November 6th, 2007 · 1 Comment · Content management, DFS, Inspiration

Today I had the privilege of talking about EMC Documentum Foundation Services (DFS) to roughly a 100 or so customers, partners and integrators at Momentum Europe 2007, held at Grimaldi Forum, Monaco. As promised, my slides are here, and the demo client in both Java and .NET (C#) can be downloaded via Zip archive here.

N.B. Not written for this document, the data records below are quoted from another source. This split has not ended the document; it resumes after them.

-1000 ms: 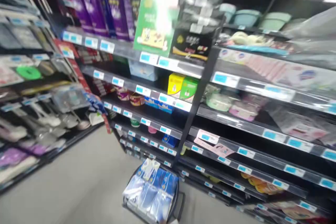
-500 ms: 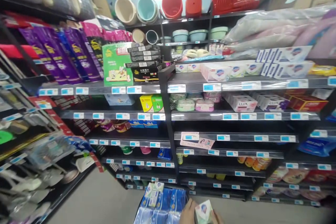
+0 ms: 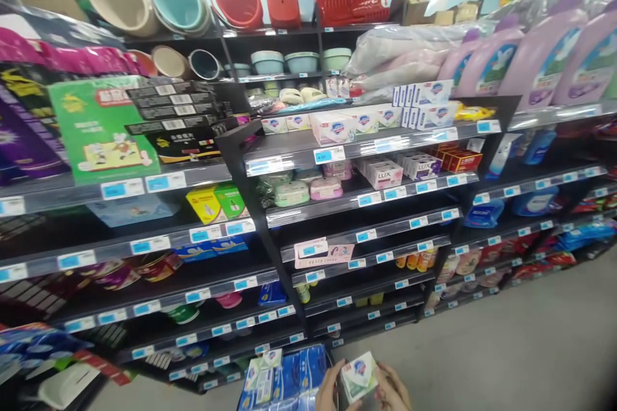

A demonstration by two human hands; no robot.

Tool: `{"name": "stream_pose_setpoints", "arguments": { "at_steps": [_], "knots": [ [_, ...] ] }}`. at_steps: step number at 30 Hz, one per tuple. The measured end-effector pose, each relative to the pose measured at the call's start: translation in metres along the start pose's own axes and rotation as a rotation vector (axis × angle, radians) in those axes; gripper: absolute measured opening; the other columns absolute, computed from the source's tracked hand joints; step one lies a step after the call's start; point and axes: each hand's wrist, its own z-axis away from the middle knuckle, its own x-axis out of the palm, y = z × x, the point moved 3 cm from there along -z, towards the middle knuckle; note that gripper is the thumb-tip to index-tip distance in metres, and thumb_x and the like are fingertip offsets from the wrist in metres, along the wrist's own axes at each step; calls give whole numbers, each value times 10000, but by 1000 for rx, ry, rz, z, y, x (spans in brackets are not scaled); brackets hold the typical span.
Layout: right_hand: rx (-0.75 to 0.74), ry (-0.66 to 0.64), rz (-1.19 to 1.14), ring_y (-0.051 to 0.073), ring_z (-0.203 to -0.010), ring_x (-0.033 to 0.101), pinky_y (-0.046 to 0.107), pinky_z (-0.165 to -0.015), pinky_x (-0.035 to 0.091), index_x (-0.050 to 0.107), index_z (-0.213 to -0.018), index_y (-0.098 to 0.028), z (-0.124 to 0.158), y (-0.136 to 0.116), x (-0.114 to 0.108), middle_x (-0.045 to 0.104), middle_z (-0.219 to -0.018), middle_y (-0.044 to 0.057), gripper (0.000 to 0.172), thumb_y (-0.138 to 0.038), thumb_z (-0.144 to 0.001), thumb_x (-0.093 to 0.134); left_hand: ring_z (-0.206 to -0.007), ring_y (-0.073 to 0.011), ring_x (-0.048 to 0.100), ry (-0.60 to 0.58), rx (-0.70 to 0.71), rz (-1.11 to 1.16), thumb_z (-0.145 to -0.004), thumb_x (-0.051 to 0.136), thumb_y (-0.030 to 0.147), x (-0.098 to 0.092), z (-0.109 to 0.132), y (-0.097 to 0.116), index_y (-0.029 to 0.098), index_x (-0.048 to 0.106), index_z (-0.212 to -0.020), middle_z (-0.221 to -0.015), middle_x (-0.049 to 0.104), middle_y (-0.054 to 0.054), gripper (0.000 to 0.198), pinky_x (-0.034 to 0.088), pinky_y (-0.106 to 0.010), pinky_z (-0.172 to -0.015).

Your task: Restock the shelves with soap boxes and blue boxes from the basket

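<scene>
At the bottom edge of the view, both my hands hold a small white and green soap box (image 3: pixel 357 377) with a blue logo. My left hand (image 3: pixel 328 390) grips its left side and my right hand (image 3: pixel 395 388) grips its right side, fingers curled round it. Just to the left of my hands stands a basket (image 3: pixel 282 379) filled with blue packs and a few white boxes. Similar white soap boxes (image 3: pixel 337 127) with the blue logo sit on the shelf ahead at chest height.
Black store shelves (image 3: pixel 250 205) with blue price tags run across the view, carrying soap, LUX boxes (image 3: pixel 385 172), detergent bottles (image 3: pixel 544 58) and plastic basins (image 3: pixel 178 3) on top. Grey floor (image 3: pixel 520 347) lies open to the right.
The view has swung up and to the right along the shelves. My hands with the soap box have come into sight at the bottom.
</scene>
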Motion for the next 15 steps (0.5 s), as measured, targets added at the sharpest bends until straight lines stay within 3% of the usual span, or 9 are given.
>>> {"name": "stream_pose_setpoints", "arguments": {
  "at_steps": [6,10,15],
  "knots": [
    [29,47,-103,167,-617,621,258,-551,433,759,-1103,-188,-2,-2,-6,729,-729,22,850,-639,-414,973,-1291,-363,689,79,-2,-75,-637,726,234,2,3,16,196,747,-1315,-1364,748,-138,680,574,-477,-1116],
    [78,67,-151,175,-614,634,274,-555,460,757,-1061,-218,-5,5,-8,785,-790,53,776,-613,-428,968,-1294,-355,681,28,-29,-87,-649,713,245,5,4,23,196,736,-1317,-1374,743,-128,670,576,-458,-1092],
    [82,119,-123,200,-574,625,294,-498,429,766,-980,-253,1,-1,-8,742,-667,29,704,-610,-397,931,-1301,-356,669,-64,-90,-133,-650,723,245,4,1,29,214,708,-1358,-1407,726,-120,709,570,-454,-1087]
  ]
}}
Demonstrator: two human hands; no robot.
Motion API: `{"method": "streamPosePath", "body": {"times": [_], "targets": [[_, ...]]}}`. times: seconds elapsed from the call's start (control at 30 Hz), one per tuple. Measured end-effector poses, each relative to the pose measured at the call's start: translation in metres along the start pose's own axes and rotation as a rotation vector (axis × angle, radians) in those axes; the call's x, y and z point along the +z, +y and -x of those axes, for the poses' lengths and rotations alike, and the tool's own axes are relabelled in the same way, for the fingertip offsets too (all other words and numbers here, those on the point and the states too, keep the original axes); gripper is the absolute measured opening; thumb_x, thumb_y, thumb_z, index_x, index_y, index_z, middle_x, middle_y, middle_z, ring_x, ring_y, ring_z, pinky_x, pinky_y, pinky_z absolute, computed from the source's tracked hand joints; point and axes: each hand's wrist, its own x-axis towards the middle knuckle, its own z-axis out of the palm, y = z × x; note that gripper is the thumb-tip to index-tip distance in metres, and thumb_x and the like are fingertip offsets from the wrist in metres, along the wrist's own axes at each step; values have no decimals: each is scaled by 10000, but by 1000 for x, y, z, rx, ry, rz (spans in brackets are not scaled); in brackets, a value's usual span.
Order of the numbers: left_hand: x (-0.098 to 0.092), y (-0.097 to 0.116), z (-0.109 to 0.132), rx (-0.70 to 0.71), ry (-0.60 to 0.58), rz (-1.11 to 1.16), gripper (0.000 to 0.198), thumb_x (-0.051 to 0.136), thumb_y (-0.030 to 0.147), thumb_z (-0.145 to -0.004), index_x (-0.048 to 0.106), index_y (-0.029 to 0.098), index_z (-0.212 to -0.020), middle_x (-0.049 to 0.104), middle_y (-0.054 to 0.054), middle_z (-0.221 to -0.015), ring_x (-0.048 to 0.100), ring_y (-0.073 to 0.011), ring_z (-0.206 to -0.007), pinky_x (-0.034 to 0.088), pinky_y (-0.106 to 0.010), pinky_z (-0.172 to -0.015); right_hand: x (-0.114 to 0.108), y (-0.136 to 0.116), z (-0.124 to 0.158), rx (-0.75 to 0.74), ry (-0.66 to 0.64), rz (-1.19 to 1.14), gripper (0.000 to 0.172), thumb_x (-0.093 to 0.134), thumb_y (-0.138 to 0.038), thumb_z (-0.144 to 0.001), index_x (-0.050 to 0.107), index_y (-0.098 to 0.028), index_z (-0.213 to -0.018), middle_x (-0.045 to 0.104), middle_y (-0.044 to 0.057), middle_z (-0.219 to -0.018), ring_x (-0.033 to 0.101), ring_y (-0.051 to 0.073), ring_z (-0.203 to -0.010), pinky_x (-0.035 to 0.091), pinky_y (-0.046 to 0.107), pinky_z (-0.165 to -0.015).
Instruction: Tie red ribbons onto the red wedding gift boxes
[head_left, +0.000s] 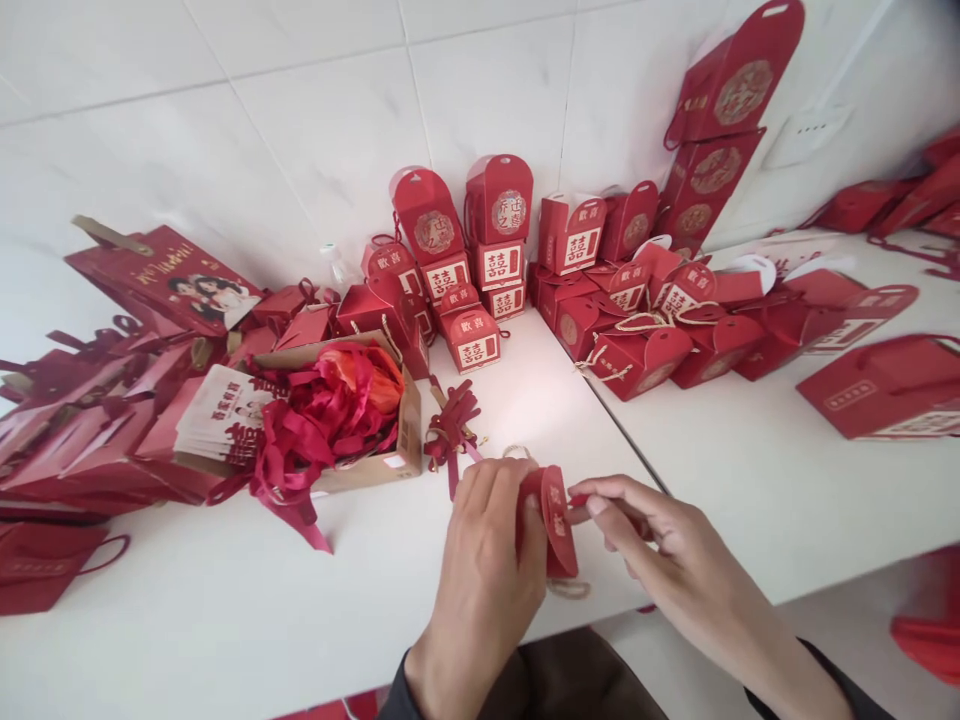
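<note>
My left hand [484, 560] is closed around a small red gift box [553, 520] with gold characters, held just above the white table's [225, 620] front edge. My right hand [660, 545] pinches a red flap or ribbon end at the box's right side. A twine cord [568, 588] hangs from under the box. A bunch of red tassel ribbons [452, 428] lies just beyond my left hand.
An open cardboard box [405, 430] stuffed with red ribbons sits left of centre. Flat red paper bags [82, 430] pile up at the left. Several folded red gift boxes [480, 260] stand against the tiled wall, and more lie on the right table [750, 470].
</note>
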Motion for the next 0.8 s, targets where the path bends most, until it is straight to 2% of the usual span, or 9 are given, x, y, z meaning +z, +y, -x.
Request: {"method": "streamPosePath", "body": {"times": [0.07,0.17,0.33,0.5,0.67,0.8], "targets": [[-3,0,4,-6,10,15,266,512,70,-958,592,214,-1167,655,-56,-1091,585,-206,-1015,523,-389,-896,2,-1,3,11,-56,-12,396,469,-593,-1035,654,-267,-1163,471,-59,-662,400,131,-550,361,242,-482],[-7,-2,9,-7,11,24,222,541,98,-957,644,227,-1105,648,-55,-1141,561,-209,-1108,498,-396,-973,4,-2,3,-30,-80,5,345,474,-564,-1045,656,-283,-1125,549,-53,-693,446,132,-552,373,245,-483],[-15,-3,15,-24,10,27,202,549,140,-976,668,250,-1096,639,-60,-1176,548,-215,-1176,489,-412,-1021,4,-9,3,-188,-58,225,224,485,-395,-1049,670,-278,-999,704,-32,-832,626,152,-690,480,280,-677],[-16,-2,16,-18,11,17,202,560,147,-975,673,260,-1099,636,-61,-1196,538,-224,-1192,489,-430,-1031,-1,-9,7,-290,23,399,198,464,-302,-1046,661,-281,-1041,733,8,-977,707,202,-857,525,338,-763],[-14,-2,15,-21,32,9,185,560,154,-979,678,260,-1073,643,-58,-1195,530,-229,-1218,481,-440,-1041,-8,-12,8,-383,26,538,225,457,-259,-1046,681,-273,-1042,735,13,-937,716,218,-835,535,364,-732],[-14,0,14,-14,32,5,192,562,152,-980,685,271,-1066,646,-43,-1194,527,-220,-1231,472,-430,-1051,-9,-18,5,-390,24,567,217,481,-227,-1032,696,-257,-1039,735,9,-913,720,218,-804,538,360,-693]]}}
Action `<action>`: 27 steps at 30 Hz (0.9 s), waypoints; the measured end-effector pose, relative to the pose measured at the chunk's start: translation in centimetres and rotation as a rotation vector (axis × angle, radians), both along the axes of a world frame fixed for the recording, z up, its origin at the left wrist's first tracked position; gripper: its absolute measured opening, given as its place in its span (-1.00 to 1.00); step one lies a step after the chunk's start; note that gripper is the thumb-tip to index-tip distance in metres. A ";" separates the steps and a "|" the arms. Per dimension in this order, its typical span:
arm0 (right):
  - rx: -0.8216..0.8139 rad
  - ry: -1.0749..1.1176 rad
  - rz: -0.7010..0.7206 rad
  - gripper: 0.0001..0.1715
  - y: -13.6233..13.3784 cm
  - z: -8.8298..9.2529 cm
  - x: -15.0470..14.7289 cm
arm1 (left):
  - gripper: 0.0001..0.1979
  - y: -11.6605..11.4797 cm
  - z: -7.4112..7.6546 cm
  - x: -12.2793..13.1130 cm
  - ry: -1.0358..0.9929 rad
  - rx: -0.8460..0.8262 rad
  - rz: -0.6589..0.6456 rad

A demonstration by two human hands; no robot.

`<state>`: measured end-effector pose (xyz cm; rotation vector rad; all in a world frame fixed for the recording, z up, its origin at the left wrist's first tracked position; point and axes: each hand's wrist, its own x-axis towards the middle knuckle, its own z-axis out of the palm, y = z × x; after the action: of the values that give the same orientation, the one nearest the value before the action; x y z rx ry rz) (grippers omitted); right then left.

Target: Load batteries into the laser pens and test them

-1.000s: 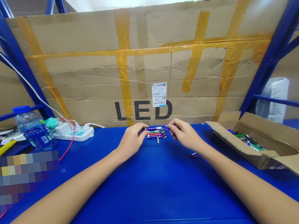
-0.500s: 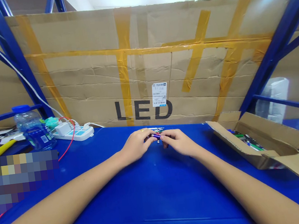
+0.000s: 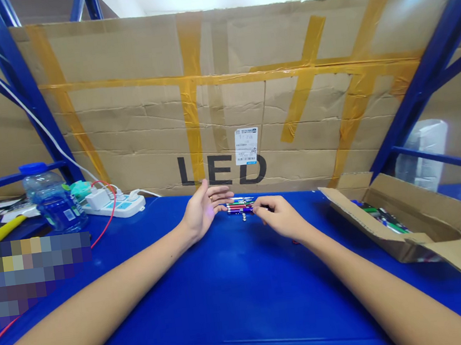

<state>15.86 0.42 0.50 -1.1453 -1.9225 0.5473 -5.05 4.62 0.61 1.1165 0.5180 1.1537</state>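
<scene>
Several pens (image 3: 234, 206) in different colours lie side by side at the back middle of the blue table. The nearest is a purple pen (image 3: 245, 210); its right end meets the curled fingertips of my right hand (image 3: 277, 217). Just in front of it sit small silver pieces (image 3: 244, 217), too small to name. My left hand (image 3: 202, 210) is open left of the pens, palm turned toward them, fingers apart and holding nothing. A small red bit (image 3: 295, 242) shows beside my right wrist.
On the right stands an open cardboard box (image 3: 417, 253) with more pens (image 3: 385, 218) inside. At the left are a bottle of blue liquid (image 3: 64, 212), a white power strip (image 3: 128, 207) and a red cable (image 3: 108, 224). A large cardboard sheet (image 3: 145, 132) backs the blue table (image 3: 237, 295).
My left hand has let go of the purple pen, opened and drawn back to the left. My right hand has shifted slightly right. The pen row and silver pieces are now more visible.
</scene>
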 end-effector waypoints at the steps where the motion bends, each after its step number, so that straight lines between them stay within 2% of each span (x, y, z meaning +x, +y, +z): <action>1: 0.001 -0.001 -0.003 -0.72 0.0 0.0 0.0 | -0.39 0.0 0.0 0.0 0.001 -0.008 0.008; 27: 0.066 -0.066 -0.010 -0.78 -0.4 0.2 -0.1 | -0.44 0.1 -0.1 -0.5 0.023 -0.002 -0.013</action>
<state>15.75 0.00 0.70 -1.1425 -1.9753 0.4424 -5.50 4.76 0.53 1.1310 0.5294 1.1298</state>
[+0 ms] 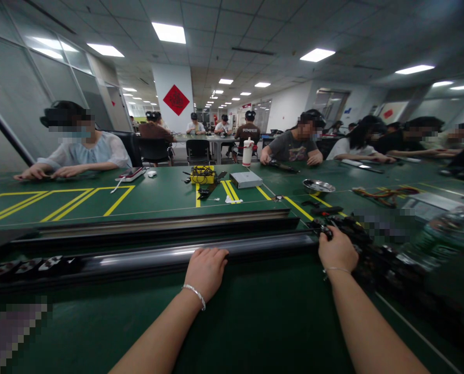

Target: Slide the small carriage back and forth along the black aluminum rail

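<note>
A long, glossy black rail [146, 259] lies across the green table in front of me. My left hand [206, 272] is closed over its near side, fingers together and curled on top. At the rail's right end, my right hand [338, 250] pinches a small black part [326, 234]; its exact kind is unclear. Whether that part touches the rail cannot be made out. Beyond the rail lies a second dark channel-shaped piece [169, 224]. Several dark parts with light metallic faces [49, 263] sit in line at the rail's left end.
Many black parts [395, 280] crowd the table at right, by a plastic bottle [446, 236]. Farther back are a metal bowl [318, 186], a grey box [246, 179], a yellow container with cables [203, 175] and a white bottle [248, 152]. Co-workers sit across the table.
</note>
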A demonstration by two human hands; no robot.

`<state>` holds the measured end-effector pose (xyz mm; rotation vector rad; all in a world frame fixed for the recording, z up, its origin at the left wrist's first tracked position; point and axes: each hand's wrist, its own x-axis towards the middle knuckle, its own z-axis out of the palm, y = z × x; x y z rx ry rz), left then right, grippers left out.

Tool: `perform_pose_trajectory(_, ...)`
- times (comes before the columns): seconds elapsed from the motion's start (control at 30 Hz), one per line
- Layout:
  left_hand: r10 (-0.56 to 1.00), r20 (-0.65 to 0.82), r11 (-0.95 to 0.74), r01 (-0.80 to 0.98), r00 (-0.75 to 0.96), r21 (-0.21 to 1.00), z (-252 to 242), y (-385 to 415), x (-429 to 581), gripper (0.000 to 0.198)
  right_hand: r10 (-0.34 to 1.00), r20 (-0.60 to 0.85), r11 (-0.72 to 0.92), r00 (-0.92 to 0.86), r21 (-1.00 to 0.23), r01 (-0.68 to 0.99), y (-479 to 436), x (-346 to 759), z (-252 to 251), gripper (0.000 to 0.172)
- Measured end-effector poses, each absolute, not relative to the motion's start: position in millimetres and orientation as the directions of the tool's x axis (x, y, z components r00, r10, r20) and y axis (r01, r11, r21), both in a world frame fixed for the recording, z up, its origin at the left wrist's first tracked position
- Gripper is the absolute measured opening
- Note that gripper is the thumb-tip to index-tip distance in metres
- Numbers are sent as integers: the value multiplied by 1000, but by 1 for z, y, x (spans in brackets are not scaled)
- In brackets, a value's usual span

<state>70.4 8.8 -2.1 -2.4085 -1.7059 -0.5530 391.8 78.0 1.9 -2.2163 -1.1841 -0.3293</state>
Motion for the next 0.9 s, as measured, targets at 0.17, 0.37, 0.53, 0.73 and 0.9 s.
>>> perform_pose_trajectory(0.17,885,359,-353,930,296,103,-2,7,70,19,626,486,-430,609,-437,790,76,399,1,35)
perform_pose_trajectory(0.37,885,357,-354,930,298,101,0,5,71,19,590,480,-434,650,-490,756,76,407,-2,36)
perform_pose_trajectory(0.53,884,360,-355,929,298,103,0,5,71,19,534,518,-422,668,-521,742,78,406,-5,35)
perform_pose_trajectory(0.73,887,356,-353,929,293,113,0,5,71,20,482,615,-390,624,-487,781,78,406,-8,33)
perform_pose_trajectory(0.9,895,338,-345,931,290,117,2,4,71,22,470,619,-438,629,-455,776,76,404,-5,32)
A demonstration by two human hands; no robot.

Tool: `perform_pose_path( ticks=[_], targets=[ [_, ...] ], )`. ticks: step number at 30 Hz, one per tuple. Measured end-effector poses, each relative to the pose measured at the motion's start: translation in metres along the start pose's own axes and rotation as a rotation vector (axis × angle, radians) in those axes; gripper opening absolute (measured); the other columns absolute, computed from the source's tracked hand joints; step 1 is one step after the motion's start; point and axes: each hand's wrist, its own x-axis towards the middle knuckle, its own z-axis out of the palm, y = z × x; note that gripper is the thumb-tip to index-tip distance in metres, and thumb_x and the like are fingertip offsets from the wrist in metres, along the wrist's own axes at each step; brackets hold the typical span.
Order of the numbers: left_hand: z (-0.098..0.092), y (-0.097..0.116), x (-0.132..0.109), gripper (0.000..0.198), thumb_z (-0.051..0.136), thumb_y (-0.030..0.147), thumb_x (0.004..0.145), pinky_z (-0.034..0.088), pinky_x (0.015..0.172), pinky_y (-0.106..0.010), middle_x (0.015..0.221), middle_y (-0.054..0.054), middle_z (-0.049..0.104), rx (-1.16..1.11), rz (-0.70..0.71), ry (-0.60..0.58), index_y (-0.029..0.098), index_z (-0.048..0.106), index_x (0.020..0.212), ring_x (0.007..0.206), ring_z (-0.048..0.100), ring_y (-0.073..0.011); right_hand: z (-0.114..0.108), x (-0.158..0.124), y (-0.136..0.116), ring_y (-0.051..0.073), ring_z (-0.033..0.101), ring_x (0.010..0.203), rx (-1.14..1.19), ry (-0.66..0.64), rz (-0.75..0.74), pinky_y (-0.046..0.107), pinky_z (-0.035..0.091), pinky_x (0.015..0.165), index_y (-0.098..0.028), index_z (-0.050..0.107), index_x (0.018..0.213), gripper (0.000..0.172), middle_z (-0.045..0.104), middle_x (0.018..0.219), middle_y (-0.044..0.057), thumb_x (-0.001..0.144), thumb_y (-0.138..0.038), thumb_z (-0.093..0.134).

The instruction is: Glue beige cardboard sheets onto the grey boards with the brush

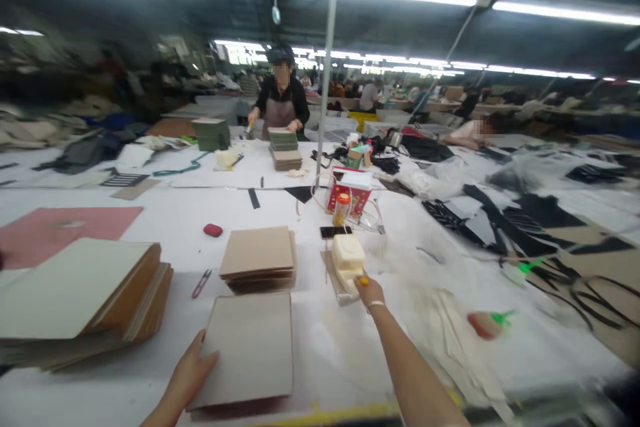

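Note:
My left hand (193, 367) lies on the left edge of a grey-brown cardboard square (250, 347) on the white table, fingers pressed against the sheet. My right hand (369, 290) reaches forward to a pale yellow block (347, 259) on a small board, and its fingers pinch a small yellow-tipped tool whose shape I cannot make out. A stack of similar brown squares (259, 257) sits just beyond the sheet.
A tall pile of boards (80, 297) lies at the left, with small scissors (201, 283) and a red object (213, 230) nearby. A phone (335, 231), a jar (341, 208) and a red box (353, 190) stand ahead. A person (281, 97) works across the table. Black strips (500, 220) cover the right.

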Motion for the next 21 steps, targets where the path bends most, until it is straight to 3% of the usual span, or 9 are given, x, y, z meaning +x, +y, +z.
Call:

Before my session during the day’s keynote, the winners of the D6 Web Services Challenge were announced. As an internal judge, I was quite impressed by the breadth of submissions and how little time it took to develop them using DFS. The winners are as follows:

  • 1st Place - Incident Management System: Armedia
    This Windows Mobile 6 application simulates a field employee using a handheld device to capture notes in the field, and import them to Documentum. It allows for the mobile device camera to directly import images to Documentum, plus importing of images from an external service, in this instance Flickr. This application was built in only 10 days by a team of three individuals.
  • 2nd Place - 5MD gTop: Rob Cleghorn, Alexandre Alvares, Andrew McAllister, James Maughan, and Simon Green
    This five man team is so named due to the five days they dedicated to their effort to build a highly functional Web based user interface to Documentum leveraging Google Web Toolkit. In the words of one judge: “A clear example of the power of the new Rich Internet Application (RIA) and SOA programming model in action.”
  • 3rd Place - PDF Publishing and Search: Alan Greendyk
    This single person entry leverages the power of Flex programming and Adobe LiveCycle Data Services to illustrate a publishing application pushing content into Documentum, with an extended search capability to fetch content from the Documentum repository.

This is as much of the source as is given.